» **Problem description**:
From the records below, pull each line that has "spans".

* * * *

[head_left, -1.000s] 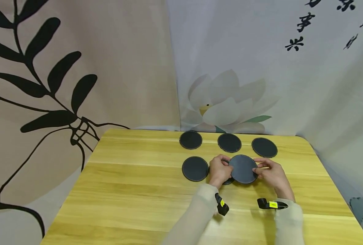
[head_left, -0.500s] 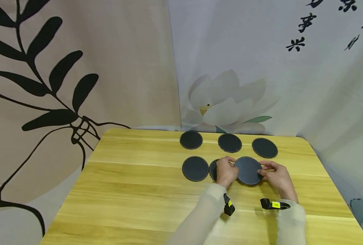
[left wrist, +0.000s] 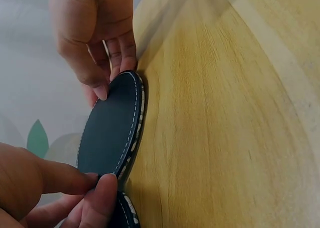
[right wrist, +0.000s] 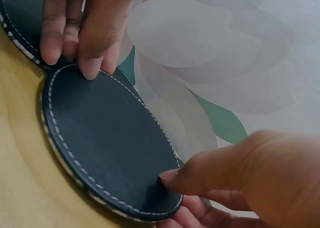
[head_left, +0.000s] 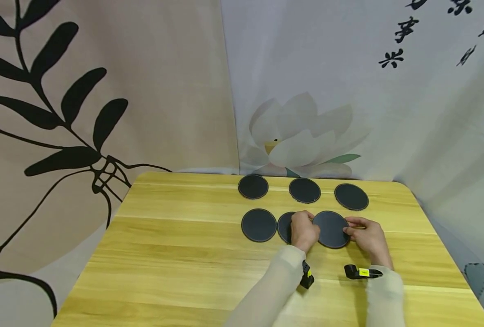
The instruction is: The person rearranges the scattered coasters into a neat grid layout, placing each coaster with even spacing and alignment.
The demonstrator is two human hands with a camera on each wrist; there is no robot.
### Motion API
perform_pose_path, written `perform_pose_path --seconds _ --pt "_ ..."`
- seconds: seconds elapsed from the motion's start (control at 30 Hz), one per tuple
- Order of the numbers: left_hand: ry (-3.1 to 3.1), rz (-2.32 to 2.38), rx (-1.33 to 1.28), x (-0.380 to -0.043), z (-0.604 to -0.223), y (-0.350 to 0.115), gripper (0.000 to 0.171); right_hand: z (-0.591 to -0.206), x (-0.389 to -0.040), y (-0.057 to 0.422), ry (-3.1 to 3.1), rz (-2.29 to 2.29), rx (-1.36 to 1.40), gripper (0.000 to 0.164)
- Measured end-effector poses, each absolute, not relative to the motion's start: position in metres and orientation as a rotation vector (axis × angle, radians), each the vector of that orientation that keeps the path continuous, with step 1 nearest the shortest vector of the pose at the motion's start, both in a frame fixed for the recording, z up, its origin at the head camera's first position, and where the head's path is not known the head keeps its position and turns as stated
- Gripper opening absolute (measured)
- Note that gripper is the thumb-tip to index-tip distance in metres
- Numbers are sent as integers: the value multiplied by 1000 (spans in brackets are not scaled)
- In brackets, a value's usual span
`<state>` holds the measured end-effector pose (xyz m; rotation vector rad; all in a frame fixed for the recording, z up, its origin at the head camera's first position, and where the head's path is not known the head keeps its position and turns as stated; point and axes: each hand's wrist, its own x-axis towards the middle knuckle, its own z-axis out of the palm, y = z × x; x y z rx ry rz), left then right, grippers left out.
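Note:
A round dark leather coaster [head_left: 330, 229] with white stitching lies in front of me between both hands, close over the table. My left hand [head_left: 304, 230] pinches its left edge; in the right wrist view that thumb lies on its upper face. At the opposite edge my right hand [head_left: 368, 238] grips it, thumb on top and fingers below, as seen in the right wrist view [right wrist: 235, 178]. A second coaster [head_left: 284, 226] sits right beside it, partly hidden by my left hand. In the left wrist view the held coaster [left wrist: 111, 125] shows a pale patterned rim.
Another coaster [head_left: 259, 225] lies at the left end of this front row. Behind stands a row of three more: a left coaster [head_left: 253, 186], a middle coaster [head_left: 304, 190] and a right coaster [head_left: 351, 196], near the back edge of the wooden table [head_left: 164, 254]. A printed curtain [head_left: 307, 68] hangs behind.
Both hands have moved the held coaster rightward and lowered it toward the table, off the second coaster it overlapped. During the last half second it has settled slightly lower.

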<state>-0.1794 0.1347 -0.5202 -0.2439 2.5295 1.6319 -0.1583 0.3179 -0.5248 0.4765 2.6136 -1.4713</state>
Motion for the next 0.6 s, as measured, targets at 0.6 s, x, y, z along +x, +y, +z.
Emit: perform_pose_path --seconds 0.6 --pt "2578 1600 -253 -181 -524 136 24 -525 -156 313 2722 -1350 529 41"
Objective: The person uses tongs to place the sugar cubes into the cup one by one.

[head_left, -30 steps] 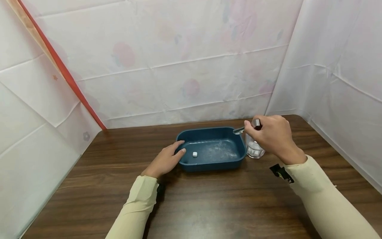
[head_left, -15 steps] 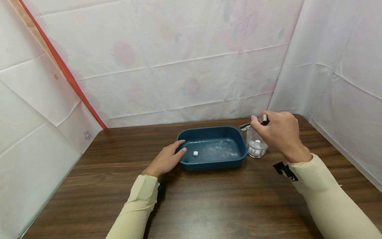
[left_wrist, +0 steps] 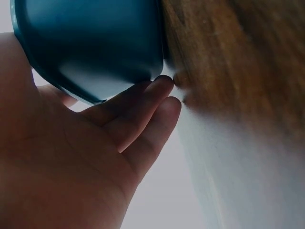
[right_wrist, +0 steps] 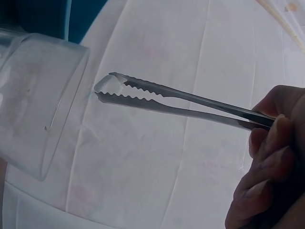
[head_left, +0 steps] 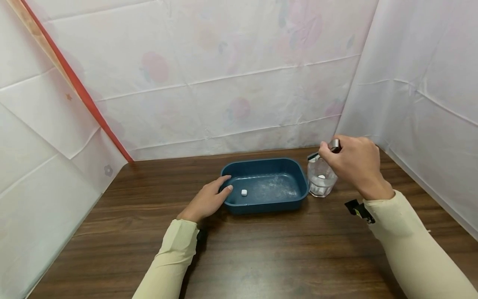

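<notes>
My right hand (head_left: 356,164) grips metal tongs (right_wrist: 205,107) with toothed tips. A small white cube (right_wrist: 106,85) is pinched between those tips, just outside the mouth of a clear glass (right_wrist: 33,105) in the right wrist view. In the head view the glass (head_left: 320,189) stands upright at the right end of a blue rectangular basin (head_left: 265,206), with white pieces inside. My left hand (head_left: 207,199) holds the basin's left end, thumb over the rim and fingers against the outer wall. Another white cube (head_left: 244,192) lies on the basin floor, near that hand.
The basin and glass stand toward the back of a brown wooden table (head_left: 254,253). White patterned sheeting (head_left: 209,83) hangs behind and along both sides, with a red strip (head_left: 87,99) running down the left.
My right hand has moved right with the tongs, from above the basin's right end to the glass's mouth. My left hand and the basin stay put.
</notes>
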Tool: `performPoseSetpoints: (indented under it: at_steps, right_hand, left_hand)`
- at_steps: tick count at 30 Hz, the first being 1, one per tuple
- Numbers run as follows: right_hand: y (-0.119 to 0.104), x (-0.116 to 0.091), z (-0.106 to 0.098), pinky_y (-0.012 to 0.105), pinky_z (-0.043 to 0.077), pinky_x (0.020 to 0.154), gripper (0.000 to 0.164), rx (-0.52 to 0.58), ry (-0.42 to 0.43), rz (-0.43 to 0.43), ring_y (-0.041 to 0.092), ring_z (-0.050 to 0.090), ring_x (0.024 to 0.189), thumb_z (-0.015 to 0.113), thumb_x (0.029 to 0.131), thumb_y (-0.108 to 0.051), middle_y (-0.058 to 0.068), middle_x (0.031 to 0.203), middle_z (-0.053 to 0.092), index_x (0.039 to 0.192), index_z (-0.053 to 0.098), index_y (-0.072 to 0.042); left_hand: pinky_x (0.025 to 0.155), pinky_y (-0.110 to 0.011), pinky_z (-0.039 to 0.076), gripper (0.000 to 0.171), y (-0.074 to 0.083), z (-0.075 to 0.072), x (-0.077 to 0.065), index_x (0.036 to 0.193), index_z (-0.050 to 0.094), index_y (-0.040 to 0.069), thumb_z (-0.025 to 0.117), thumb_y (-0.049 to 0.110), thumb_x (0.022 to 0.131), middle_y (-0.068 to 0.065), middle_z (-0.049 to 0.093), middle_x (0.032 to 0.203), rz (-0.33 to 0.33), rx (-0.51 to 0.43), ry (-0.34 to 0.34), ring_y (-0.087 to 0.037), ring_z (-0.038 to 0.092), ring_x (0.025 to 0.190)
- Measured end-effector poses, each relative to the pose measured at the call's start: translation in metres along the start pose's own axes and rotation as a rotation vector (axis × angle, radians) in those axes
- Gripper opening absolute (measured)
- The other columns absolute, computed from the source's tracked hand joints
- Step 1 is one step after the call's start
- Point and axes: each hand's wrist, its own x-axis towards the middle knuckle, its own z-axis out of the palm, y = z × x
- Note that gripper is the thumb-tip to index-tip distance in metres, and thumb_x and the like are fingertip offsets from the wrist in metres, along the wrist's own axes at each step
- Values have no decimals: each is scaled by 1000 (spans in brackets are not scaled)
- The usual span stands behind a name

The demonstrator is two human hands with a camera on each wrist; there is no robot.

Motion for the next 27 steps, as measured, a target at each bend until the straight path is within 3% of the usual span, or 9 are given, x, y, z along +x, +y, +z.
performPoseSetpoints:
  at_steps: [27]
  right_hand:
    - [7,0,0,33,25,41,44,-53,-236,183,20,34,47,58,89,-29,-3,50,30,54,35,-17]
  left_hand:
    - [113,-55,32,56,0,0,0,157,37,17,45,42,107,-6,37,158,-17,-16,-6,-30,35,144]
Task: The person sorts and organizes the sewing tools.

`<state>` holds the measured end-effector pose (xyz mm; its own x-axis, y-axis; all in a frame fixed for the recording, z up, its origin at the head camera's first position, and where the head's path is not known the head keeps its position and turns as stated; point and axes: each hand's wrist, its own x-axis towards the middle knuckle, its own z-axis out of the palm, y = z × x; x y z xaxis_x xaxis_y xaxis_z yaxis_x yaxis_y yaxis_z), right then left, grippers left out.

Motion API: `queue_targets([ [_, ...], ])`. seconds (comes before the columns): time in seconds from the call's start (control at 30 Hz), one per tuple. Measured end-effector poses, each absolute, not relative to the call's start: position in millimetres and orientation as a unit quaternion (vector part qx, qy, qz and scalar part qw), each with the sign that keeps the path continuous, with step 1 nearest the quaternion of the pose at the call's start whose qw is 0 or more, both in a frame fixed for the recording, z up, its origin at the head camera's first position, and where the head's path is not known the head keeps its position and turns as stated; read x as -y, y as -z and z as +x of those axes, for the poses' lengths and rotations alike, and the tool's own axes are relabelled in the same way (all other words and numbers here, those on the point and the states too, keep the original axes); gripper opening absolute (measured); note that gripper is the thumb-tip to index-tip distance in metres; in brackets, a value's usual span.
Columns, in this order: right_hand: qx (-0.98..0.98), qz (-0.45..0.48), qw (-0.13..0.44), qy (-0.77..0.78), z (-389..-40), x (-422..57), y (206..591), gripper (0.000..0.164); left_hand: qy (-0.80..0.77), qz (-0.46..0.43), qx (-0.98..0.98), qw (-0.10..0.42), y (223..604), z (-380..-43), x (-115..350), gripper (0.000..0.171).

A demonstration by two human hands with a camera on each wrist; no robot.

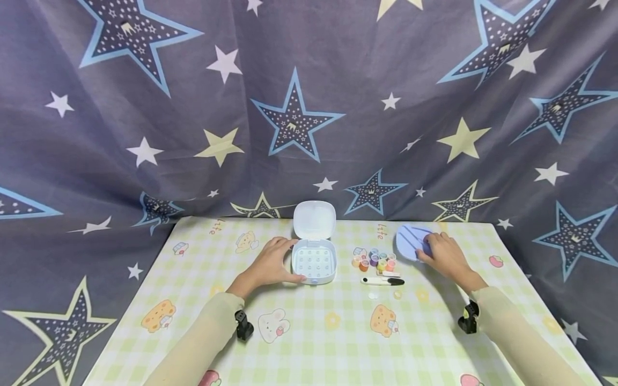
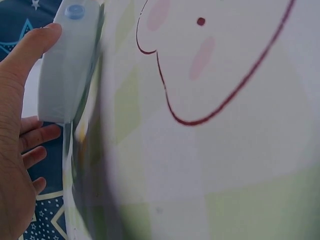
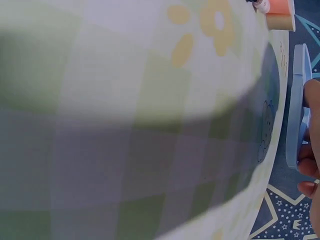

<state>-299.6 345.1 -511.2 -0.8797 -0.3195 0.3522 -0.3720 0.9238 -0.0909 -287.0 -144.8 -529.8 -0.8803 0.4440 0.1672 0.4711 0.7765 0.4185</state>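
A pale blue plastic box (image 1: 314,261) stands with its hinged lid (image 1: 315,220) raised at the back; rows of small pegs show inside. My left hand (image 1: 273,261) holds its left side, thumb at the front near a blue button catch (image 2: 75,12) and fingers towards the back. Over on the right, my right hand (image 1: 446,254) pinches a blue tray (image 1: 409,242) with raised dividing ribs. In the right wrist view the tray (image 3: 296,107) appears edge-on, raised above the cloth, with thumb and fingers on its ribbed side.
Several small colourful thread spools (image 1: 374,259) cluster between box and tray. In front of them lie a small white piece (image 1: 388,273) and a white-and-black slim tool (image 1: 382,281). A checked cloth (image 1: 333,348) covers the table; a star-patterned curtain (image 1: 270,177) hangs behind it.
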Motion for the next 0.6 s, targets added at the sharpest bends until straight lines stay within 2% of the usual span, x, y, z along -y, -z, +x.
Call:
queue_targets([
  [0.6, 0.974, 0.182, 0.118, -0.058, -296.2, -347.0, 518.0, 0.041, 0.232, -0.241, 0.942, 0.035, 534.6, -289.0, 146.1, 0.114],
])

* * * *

» **Solution for this task**:
- Numbers are sent as integers: the value multiplied by 1000 (spans in brackets are not scaled)
- Values have no decimals: each is scaled by 1000 (spans in brackets are not scaled)

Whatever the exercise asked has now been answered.